*What the exercise asks*. Could you please reproduce every record below exactly, leaving out the pictures?

*Saved data entries*.
━━━━━━━━━━━━━━━━━━━━

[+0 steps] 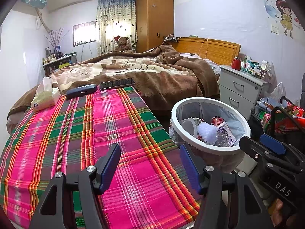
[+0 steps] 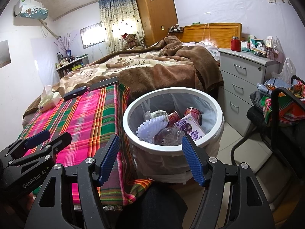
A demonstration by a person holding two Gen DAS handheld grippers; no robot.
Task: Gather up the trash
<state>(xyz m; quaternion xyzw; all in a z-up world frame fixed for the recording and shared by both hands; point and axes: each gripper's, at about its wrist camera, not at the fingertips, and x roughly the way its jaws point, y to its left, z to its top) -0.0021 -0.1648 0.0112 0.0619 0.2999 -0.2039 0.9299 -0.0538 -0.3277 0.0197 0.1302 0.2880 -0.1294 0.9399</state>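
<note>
Both your grippers were open, nothing held: left [image 1: 150, 164] over the cloth [image 1: 95, 133], right [image 2: 150, 152] at the bin [image 2: 219, 114] rim. Trash [image 2: 171, 126] already sat in the bin, just ahead of the right. The cloth looked clear of trash.

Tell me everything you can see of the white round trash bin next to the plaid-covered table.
The white round trash bin stands upright on the tiled floor, close against the edge of the pink and green plaid cloth, in front of the bed. It looks plastic, with a thick rim clamping a translucent liner bag that bulges below. Inside lie two red drink cans, a purple printed carton, a white scalloped plastic piece, a clear crumpled bottle and a white cup. Neither gripper touches it.
</note>
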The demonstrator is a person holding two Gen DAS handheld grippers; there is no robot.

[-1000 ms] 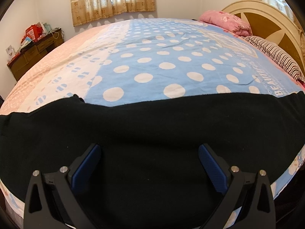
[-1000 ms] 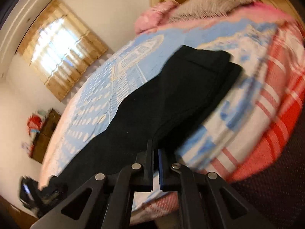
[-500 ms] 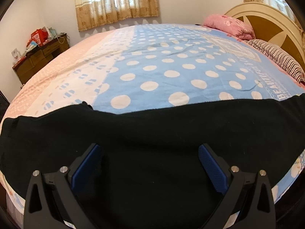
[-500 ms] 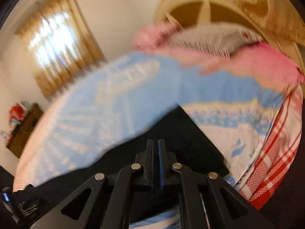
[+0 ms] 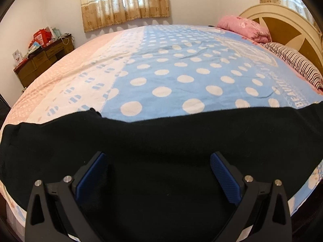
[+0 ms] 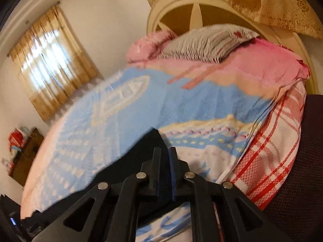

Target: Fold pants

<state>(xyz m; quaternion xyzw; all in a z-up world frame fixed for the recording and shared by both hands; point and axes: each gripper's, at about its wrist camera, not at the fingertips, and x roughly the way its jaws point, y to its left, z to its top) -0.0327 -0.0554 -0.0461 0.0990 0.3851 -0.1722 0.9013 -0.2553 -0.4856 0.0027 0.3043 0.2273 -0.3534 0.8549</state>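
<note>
Black pants (image 5: 161,133) lie stretched flat along the near edge of the bed, over a blue cover with white dots (image 5: 181,70). My left gripper (image 5: 157,157) hovers over their middle, open wide, with nothing between its blue pads (image 5: 224,179). In the right wrist view one corner of the pants (image 6: 129,161) lies under and behind my right gripper (image 6: 165,150). Its jaws are opening and stand a narrow slit apart. Only dark cloth beyond shows through the slit, and I see nothing pinched.
A pink pillow (image 5: 244,28) and a striped pillow (image 5: 292,64) rest against the cream headboard (image 5: 282,26). A red plaid sheet (image 6: 272,141) hangs off the bed's side. A cluttered wooden dresser (image 5: 40,60) stands by the far left wall, under a curtained window (image 5: 125,0).
The right gripper has risen and swung toward the headboard, and its shut jaws have parted a little. The left gripper has stayed over the pants, open as before.
</note>
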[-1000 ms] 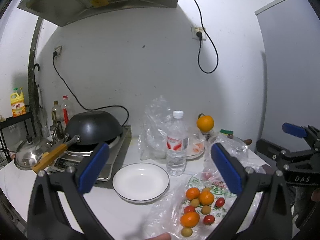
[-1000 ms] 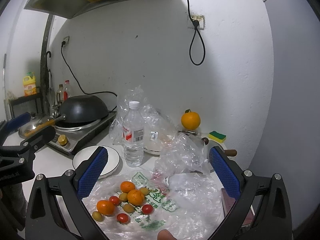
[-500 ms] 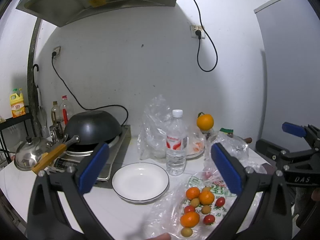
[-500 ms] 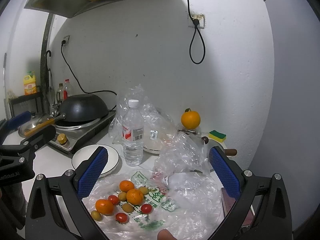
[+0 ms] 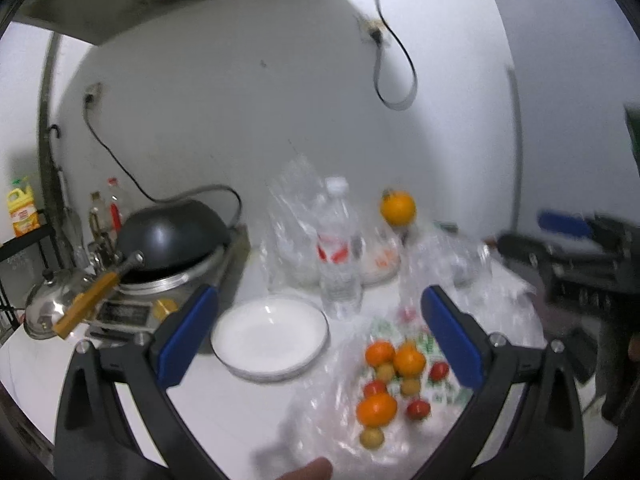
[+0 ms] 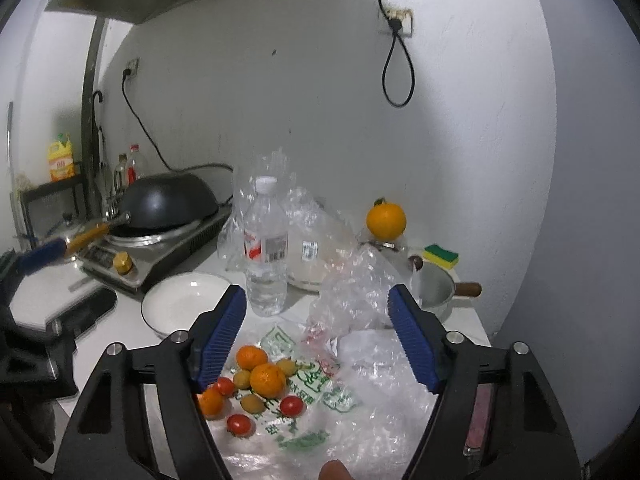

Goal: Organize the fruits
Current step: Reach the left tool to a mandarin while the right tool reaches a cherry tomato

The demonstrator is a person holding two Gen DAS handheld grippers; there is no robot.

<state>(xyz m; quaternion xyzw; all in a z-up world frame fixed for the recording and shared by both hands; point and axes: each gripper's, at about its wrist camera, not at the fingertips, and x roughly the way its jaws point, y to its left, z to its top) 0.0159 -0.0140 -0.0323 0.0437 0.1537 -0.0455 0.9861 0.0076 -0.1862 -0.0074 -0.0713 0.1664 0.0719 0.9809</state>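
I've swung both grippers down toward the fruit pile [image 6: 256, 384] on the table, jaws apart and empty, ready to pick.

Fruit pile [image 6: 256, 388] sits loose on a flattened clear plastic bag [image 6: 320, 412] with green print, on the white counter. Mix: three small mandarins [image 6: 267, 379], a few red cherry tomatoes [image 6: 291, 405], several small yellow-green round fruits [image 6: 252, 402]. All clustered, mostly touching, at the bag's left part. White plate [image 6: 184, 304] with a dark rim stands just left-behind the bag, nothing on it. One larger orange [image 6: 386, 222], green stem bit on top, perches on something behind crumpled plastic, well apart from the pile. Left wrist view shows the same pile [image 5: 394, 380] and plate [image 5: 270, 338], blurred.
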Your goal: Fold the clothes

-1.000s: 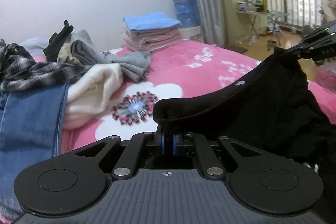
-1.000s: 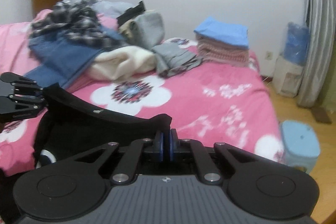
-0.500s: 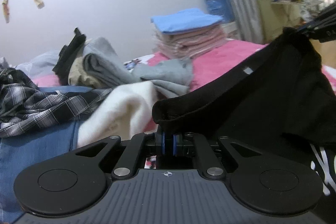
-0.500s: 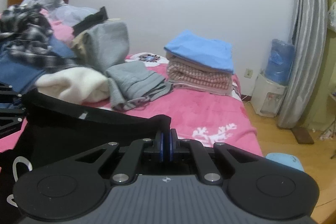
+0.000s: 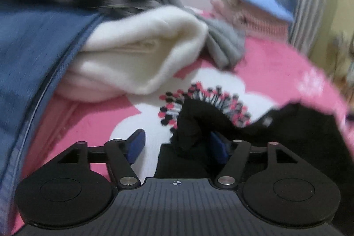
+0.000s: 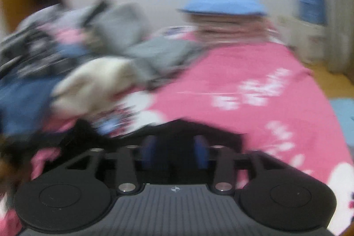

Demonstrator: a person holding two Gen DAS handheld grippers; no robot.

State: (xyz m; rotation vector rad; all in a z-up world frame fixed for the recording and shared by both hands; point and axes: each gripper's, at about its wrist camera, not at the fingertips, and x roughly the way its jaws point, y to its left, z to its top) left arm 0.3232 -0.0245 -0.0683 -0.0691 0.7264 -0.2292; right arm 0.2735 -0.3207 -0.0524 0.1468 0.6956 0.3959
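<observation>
— Left wrist view first: the left gripper [image 5: 178,145] has its jaws opening, blue pads [image 5: 136,144] spread apart. A bunched fold of the black garment [image 5: 192,125] stands between them, leaning against the right pad without being pinched.

— And the rest of that garment?

— It spreads to the right over the pink bedspread [image 5: 276,68], covering part of a white flower print. Beyond it lie a cream fleece [image 5: 141,54], blue jeans [image 5: 33,52] on the left, a grey garment [image 5: 223,45], then a folded stack [image 5: 254,6] topped in blue by the wall.

— Right wrist view?

— Blurred (heavily). The right gripper [image 6: 174,152] is opening too, pads parted, with black cloth [image 6: 183,127] between and just ahead of them; I cannot tell whether it touches a pad. Farther off, the same clothes pile [image 6: 99,63] and folded stack [image 6: 225,12].
</observation>
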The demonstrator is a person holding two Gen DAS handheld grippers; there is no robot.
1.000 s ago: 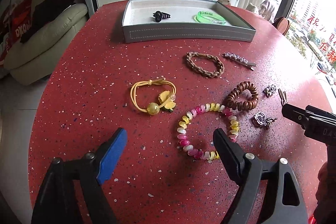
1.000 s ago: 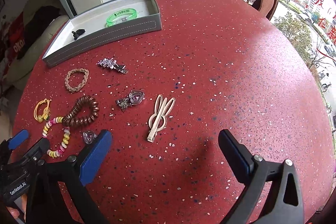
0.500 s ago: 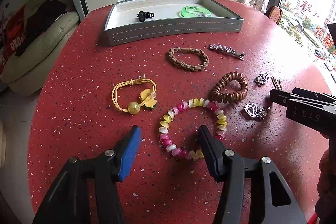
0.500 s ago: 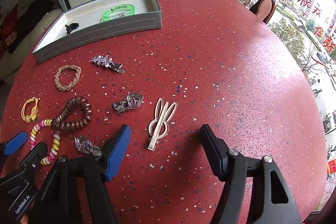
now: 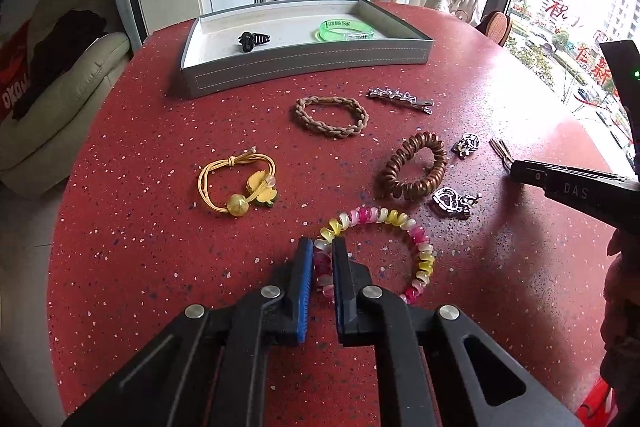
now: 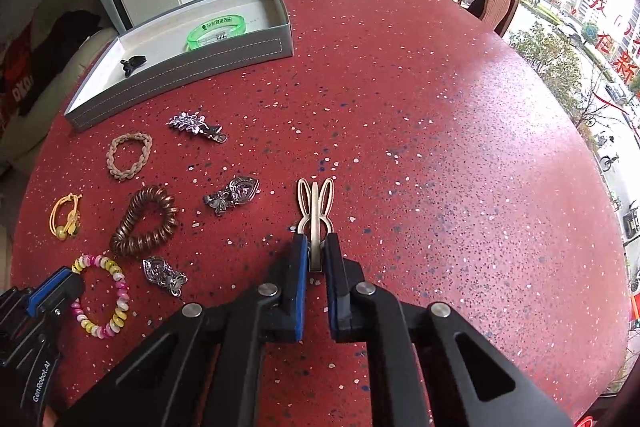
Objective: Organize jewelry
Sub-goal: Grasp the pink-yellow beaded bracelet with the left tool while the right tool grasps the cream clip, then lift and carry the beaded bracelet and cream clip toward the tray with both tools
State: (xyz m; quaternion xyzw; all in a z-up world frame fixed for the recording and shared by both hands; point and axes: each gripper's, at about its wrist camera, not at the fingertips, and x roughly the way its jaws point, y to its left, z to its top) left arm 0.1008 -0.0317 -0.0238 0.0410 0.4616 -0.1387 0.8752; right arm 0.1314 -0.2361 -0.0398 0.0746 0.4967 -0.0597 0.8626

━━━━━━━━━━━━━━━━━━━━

*Exercise output*.
[+0 steps] 
[+0 steps] 
A demonstration by a person holding two Gen DAS handheld grippers; no robot.
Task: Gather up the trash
<state>(xyz m; quaternion xyzw; all in a z-up world frame fixed for the recording and shared by both hands; point and axes: each gripper's, at about its wrist camera, not at the fingertips, and x roughly the way its jaws point, y to its left, z to its top) -0.0021 -0.1648 0.0112 0.0619 0.2999 -0.2039 0.9299 -0.0538 -0.3277 0.0197 0.1302 0.2880 -0.1294 0.9399</state>
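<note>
Both your grippers were open, nothing held: left [image 1: 150, 164] over the cloth [image 1: 95, 133], right [image 2: 150, 152] at the bin [image 2: 219, 114] rim. Trash [image 2: 171, 126] already sat in the bin, just ahead of the right. The cloth looked clear of trash.

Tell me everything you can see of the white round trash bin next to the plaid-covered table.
The white round trash bin stands upright on the tiled floor, close against the edge of the pink and green plaid cloth, in front of the bed. It looks plastic, with a thick rim clamping a translucent liner bag that bulges below. Inside lie two red drink cans, a purple printed carton, a white scalloped plastic piece, a clear crumpled bottle and a white cup. Neither gripper touches it.
</note>
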The demonstrator is a person holding two Gen DAS handheld grippers; there is no robot.

[-1000 ms] 
[-1000 ms] 
[-500 ms] 
[-500 ms] 
[+0 ms] 
[+0 ms] 

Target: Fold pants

<state>(xyz m; quaternion xyzw; all in a z-up world frame fixed for the recording and shared by both hands; point and axes: each gripper's, at about its wrist camera, not at the fingertips, and x roughly the way its jaws point, y to its left, z to its top) -0.0327 -0.0554 -0.0461 0.0990 0.3851 -0.1722 0.9013 -0.2553 -0.4856 0.0027 0.3043 0.2273 -0.3534 0.8549</state>
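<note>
Black pants (image 5: 161,133) lie stretched flat along the near edge of the bed, over a blue cover with white dots (image 5: 181,70). My left gripper (image 5: 157,157) hovers over their middle, open wide, with nothing between its blue pads (image 5: 224,179). In the right wrist view one corner of the pants (image 6: 129,161) lies under and behind my right gripper (image 6: 165,150). Its jaws are opening and stand a narrow slit apart. Only dark cloth beyond shows through the slit, and I see nothing pinched.
A pink pillow (image 5: 244,28) and a striped pillow (image 5: 292,64) rest against the cream headboard (image 5: 282,26). A red plaid sheet (image 6: 272,141) hangs off the bed's side. A cluttered wooden dresser (image 5: 40,60) stands by the far left wall, under a curtained window (image 5: 125,0).
The right gripper has risen and swung toward the headboard, and its shut jaws have parted a little. The left gripper has stayed over the pants, open as before.
</note>
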[-1000 ms] 
[-1000 ms] 
[-500 ms] 
[-500 ms] 
[+0 ms] 
[+0 ms] 

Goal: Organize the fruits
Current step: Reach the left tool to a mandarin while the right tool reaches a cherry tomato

The demonstrator is a person holding two Gen DAS handheld grippers; there is no robot.

<state>(xyz m; quaternion xyzw; all in a z-up world frame fixed for the recording and shared by both hands; point and axes: each gripper's, at about its wrist camera, not at the fingertips, and x roughly the way its jaws point, y to its left, z to its top) 0.0159 -0.0140 -0.0323 0.0437 0.1537 -0.0455 0.9861 0.0076 -0.1862 -0.0074 -0.0713 0.1664 0.0719 0.9809</state>
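I've swung both grippers down toward the fruit pile [image 6: 256, 384] on the table, jaws apart and empty, ready to pick.

Fruit pile [image 6: 256, 388] sits loose on a flattened clear plastic bag [image 6: 320, 412] with green print, on the white counter. Mix: three small mandarins [image 6: 267, 379], a few red cherry tomatoes [image 6: 291, 405], several small yellow-green round fruits [image 6: 252, 402]. All clustered, mostly touching, at the bag's left part. White plate [image 6: 184, 304] with a dark rim stands just left-behind the bag, nothing on it. One larger orange [image 6: 386, 222], green stem bit on top, perches on something behind crumpled plastic, well apart from the pile. Left wrist view shows the same pile [image 5: 394, 380] and plate [image 5: 270, 338], blurred.
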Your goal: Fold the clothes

-1.000s: 
-1.000s: 
-0.500s: 
-0.500s: 
+0.000s: 
+0.000s: 

Demonstrator: a person holding two Gen DAS handheld grippers; no robot.

State: (xyz m; rotation vector rad; all in a z-up world frame fixed for the recording and shared by both hands; point and axes: each gripper's, at about its wrist camera, not at the fingertips, and x roughly the way its jaws point, y to its left, z to its top) left arm 0.3232 -0.0245 -0.0683 -0.0691 0.7264 -0.2292; right arm 0.2735 -0.3207 -0.0524 0.1468 0.6956 0.3959
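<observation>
— Left wrist view first: the left gripper [image 5: 178,145] has its jaws opening, blue pads [image 5: 136,144] spread apart. A bunched fold of the black garment [image 5: 192,125] stands between them, leaning against the right pad without being pinched.

— And the rest of that garment?

— It spreads to the right over the pink bedspread [image 5: 276,68], covering part of a white flower print. Beyond it lie a cream fleece [image 5: 141,54], blue jeans [image 5: 33,52] on the left, a grey garment [image 5: 223,45], then a folded stack [image 5: 254,6] topped in blue by the wall.

— Right wrist view?

— Blurred (heavily). The right gripper [image 6: 174,152] is opening too, pads parted, with black cloth [image 6: 183,127] between and just ahead of them; I cannot tell whether it touches a pad. Farther off, the same clothes pile [image 6: 99,63] and folded stack [image 6: 225,12].
</observation>
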The demonstrator is a person holding two Gen DAS handheld grippers; there is no robot.
1.000 s ago: 
1.000 s ago: 
0.500 s ago: 
0.500 s ago: 
now: 
now: 
Objective: Organize jewelry
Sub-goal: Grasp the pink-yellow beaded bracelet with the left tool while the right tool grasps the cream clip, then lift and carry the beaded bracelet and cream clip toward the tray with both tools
State: (xyz m; quaternion xyzw; all in a z-up world frame fixed for the recording and shared by both hands; point and axes: each gripper's, at about its wrist camera, not at the fingertips, and x roughly the way its jaws point, y to its left, z to its top) left arm 0.1008 -0.0317 -0.0238 0.0410 0.4616 -0.1387 0.8752; right arm 0.1314 -0.2361 -0.0398 0.0746 0.4967 -0.0597 0.8626

The exercise closes with this answer.